All lines from the one that mentions "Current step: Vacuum" through the last of the entries below must be copied exactly, with both ends kept.

_Data for this exercise_
════
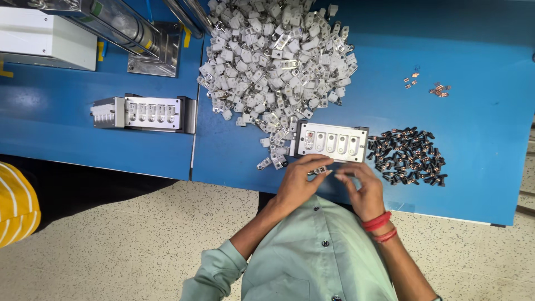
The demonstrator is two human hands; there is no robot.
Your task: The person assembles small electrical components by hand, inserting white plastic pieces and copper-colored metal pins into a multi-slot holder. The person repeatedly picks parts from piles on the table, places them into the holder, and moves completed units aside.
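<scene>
One small part: a small metal-and-white piece (pixel 320 169) is pinched between the fingertips of both hands, just off the near edge of the blue table (pixel 479 139), at 6 o'clock from the slotted fixture.
Left hand (pixel 296 184): closed on the small piece from its 9 o'clock side, fingers curled inward.
Right hand (pixel 361 187): brought against the same piece from 3 o'clock, fingertips meeting those of the left; red bands are worn at the wrist.
Slotted fixture (pixel 331 142): a pale metal block with a row of oval slots, laid flat at 12 o'clock from the hands; one slot at its left end is seen filled.
White-and-metal pile (pixel 278 56): a large heap spread at 11 o'clock from the fixture, its loose edge touching the fixture's left end.
Black parts (pixel 409 156): a smaller heap just beside the fixture at 3 o'clock.
Copper bits (pixel 429 85): a few scattered at 1 o'clock, well apart.
Second fixture (pixel 145 113): placed at 9 o'clock, well apart.
</scene>
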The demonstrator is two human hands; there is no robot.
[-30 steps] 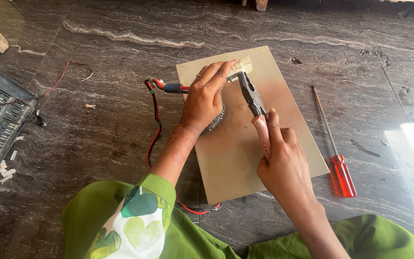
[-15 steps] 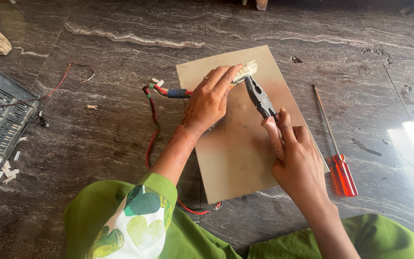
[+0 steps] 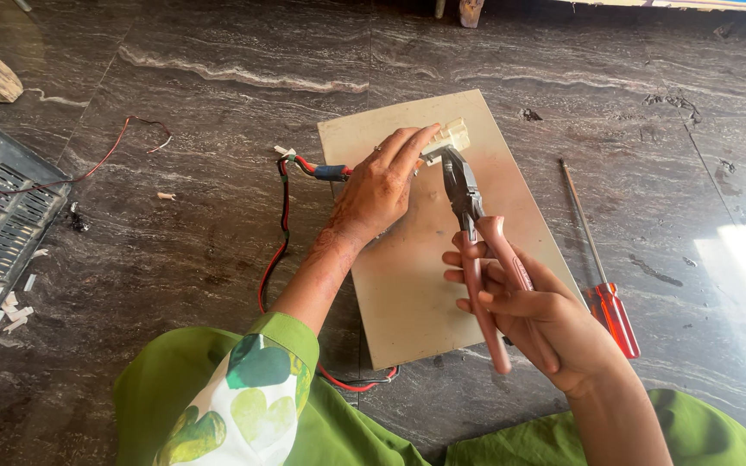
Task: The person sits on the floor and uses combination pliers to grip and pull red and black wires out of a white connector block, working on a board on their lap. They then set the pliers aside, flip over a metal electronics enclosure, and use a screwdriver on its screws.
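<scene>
Head view: hands over a tan board (image 3: 407, 285) on the floor.
Left hand (image 3: 382, 185): presses a white connector (image 3: 445, 138) onto the board.
Right hand (image 3: 533, 315): grip clenched round pliers (image 3: 477, 237), nose touching the connector.
Screwdriver (image 3: 602, 267): right of the board.

1. We've got a small cream-white plastic part (image 3: 447, 138), blocky and ridged, sitting up at about 12 o'clock on the tan board, mostly covered by fingers so its exact shape is hard to tell.
2. Red and black wires (image 3: 285, 226) with a blue band run off it toward 9 o'clock, then loop down toward 6 o'clock.
3. Our pliers (image 3: 474, 233) have dark steel jaws and reddish-pink handles, nose pointing to 12 o'clock and touching the white part, handles angled toward 5 o'clock.
</scene>
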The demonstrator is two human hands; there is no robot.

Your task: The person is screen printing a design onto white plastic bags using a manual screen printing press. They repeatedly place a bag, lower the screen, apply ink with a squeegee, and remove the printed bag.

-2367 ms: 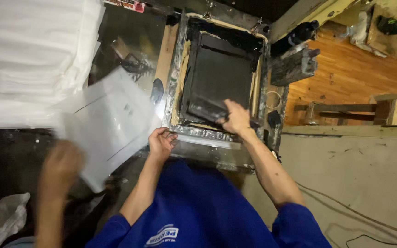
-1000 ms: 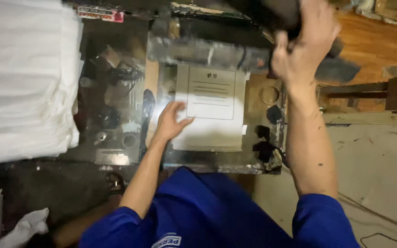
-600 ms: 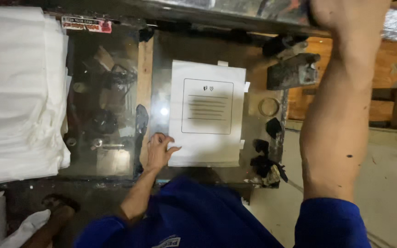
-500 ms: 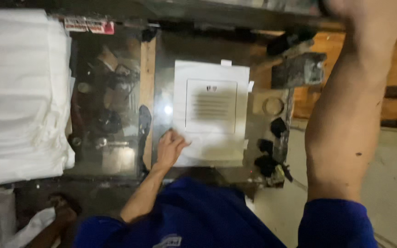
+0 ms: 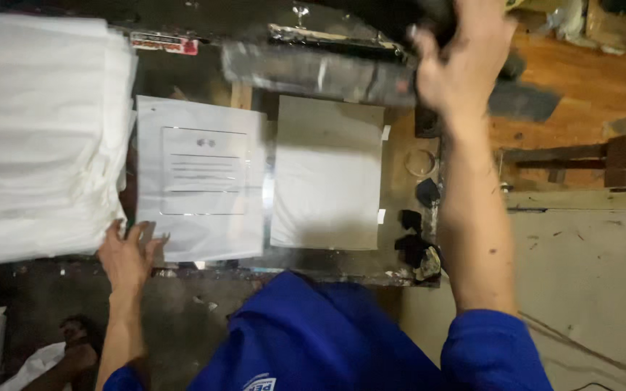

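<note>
1. At the bench's near edge: left hand (image 5: 128, 253), fingers spread, fingertips touching the lower left corner of the printed white paper sheet (image 5: 201, 188).
2. Printed sheet: lies flat beside the tall stack of white paper (image 5: 41, 137), long axis running away from the person.
3. Right hand (image 5: 461, 61): raised, fingers curled around the dark blurred screen frame (image 5: 320, 69).
4. Blank white rectangular sheet (image 5: 327, 174): flat under the frame, long axis likewise.

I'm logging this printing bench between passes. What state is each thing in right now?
Screen frame: raised, tilted up off the bed.
Printed sheet: flat, left of the bed.
Blank sheet: flat on the bed.
White stack: piled, far left.
Right hand: gripping the frame.
Left hand: at the printed sheet's lower corner.
</note>
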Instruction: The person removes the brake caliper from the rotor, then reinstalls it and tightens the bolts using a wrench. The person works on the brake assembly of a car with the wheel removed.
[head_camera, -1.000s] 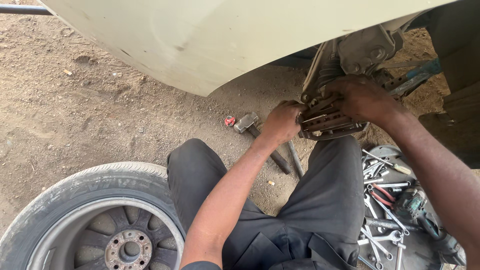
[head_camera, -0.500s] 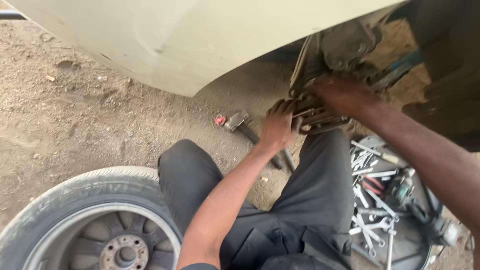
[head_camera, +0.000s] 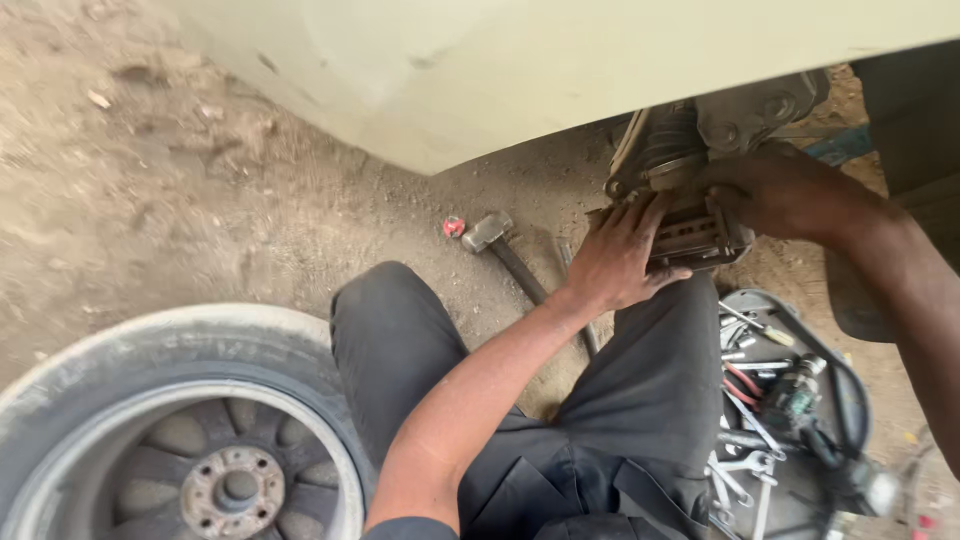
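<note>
I sit on dirt ground beside a pale car body (head_camera: 520, 70), my dark-trousered legs stretched out in front of me. A rusty metal brake part (head_camera: 695, 235) hangs under the wheel arch, below the hub assembly (head_camera: 690, 135). My left hand (head_camera: 620, 260) presses flat against its left side, fingers spread over it. My right hand (head_camera: 780, 190) grips the part from the right, fingers wrapped around its top edge. What lies behind my hands is hidden.
A hammer (head_camera: 505, 250) and a small red piece (head_camera: 453, 227) lie on the dirt by my left knee. A removed wheel with tyre (head_camera: 170, 430) lies at lower left. A dark tray of wrenches and tools (head_camera: 780, 400) sits at my right.
The view has shifted closer and to the right. My left hand's fingers have spread flat on the brake part; my right hand stays on its right side.
</note>
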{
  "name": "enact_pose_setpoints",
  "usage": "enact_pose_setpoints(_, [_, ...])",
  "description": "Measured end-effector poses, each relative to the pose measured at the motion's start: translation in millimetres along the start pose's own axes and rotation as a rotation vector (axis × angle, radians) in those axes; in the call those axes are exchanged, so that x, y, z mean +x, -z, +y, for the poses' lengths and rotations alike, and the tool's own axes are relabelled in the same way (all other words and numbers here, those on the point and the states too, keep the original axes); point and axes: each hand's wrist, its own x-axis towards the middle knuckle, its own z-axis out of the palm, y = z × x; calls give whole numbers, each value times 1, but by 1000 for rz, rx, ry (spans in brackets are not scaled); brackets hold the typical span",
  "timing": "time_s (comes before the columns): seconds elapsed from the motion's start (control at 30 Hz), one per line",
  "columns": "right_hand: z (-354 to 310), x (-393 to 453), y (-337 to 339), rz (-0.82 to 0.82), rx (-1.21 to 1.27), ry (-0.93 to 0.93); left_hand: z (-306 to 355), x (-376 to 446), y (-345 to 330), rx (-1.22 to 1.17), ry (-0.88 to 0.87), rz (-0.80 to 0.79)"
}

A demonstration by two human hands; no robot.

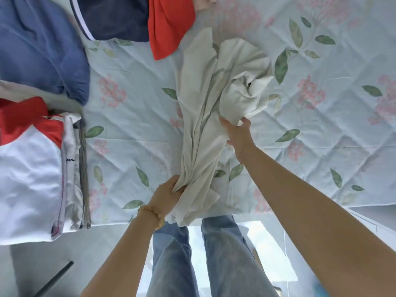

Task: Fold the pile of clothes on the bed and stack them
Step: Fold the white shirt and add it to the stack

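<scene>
Left hand (169,190), lower centre of the frame, grips the near end of a cream garment (205,108), fingers curled into the bunched cloth; a gold bracelet (153,215) sits on that wrist. Right hand (239,131), centre of the frame, pinches the crumpled right side of the same garment, thumb and fingers closed on a fold. Garment lies lengthwise on the bed (321,125), running from the near edge towards the upper centre, twisted and unfolded, its far part heaped to the right.

Folded stack (36,168) stands at the left edge of the frame on the bed; its top piece is white with red. Blue garment (40,50) lies in the upper left, just beyond the stack. Navy garment (115,18) and red garment (169,26) lie at the top centre, touching each other, the red one near the cream garment's far end. Bedcover is pale blue with pink flowers and green leaves. Jeans (214,260) of the person show at the bottom centre.
</scene>
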Motion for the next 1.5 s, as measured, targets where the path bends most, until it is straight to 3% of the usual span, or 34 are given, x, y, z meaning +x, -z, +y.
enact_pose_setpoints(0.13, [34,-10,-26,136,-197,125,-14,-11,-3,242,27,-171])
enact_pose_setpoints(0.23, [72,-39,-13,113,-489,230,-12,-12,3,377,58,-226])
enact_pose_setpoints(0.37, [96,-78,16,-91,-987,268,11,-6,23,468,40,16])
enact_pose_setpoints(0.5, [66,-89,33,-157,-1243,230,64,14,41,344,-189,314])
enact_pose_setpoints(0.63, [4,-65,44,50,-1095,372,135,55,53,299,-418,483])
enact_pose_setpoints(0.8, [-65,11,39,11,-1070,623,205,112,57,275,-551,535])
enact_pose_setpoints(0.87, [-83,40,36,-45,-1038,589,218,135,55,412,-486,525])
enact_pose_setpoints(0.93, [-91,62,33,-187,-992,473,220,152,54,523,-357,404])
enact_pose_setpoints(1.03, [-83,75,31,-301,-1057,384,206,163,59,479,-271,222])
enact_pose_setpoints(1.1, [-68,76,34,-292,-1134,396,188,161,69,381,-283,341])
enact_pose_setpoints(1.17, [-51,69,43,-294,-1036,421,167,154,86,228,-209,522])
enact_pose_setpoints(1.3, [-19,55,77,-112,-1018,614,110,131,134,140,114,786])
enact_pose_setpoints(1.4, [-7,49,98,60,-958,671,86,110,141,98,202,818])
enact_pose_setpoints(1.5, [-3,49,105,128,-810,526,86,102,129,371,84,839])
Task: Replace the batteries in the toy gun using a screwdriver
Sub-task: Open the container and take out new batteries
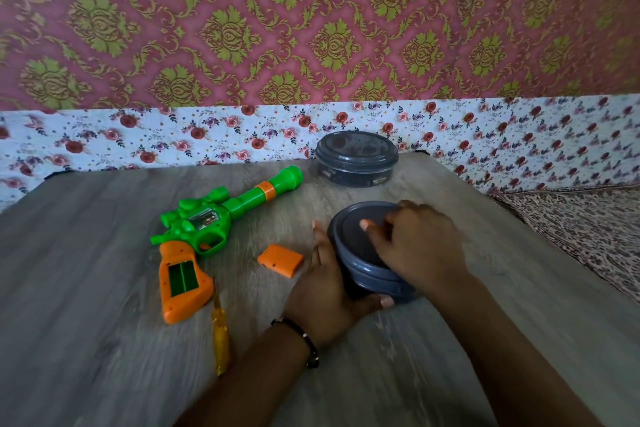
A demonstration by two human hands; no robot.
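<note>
A green and orange toy gun lies on the table with the battery bay in its orange grip uncovered and no batteries showing in it. Its orange cover rests to the right of the grip. A yellow screwdriver lies below the grip. My left hand grips the left side of a round grey lidded container, thumb under its near edge. My right hand curls over the container's lid from the right.
A second round grey container stands at the table's far edge. The wooden table meets a floral cloth and patterned wall behind. A leopard-print fabric lies off the right edge.
</note>
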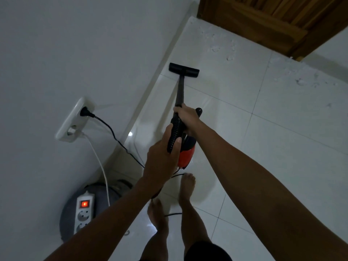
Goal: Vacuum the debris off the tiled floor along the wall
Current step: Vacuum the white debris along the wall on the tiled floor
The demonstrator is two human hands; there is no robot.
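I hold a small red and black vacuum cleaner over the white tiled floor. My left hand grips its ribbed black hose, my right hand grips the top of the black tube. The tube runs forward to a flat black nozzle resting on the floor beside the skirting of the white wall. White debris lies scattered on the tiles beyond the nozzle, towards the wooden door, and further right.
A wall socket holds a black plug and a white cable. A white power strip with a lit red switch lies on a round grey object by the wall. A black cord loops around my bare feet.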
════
_Task solution_
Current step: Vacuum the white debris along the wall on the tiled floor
The demonstrator is two human hands; there is no robot.
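I hold a small red and black vacuum cleaner over the white tiled floor. My left hand grips its ribbed black hose, my right hand grips the top of the black tube. The tube runs forward to a flat black nozzle resting on the floor beside the skirting of the white wall. White debris lies scattered on the tiles beyond the nozzle, towards the wooden door, and further right.
A wall socket holds a black plug and a white cable. A white power strip with a lit red switch lies on a round grey object by the wall. A black cord loops around my bare feet.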

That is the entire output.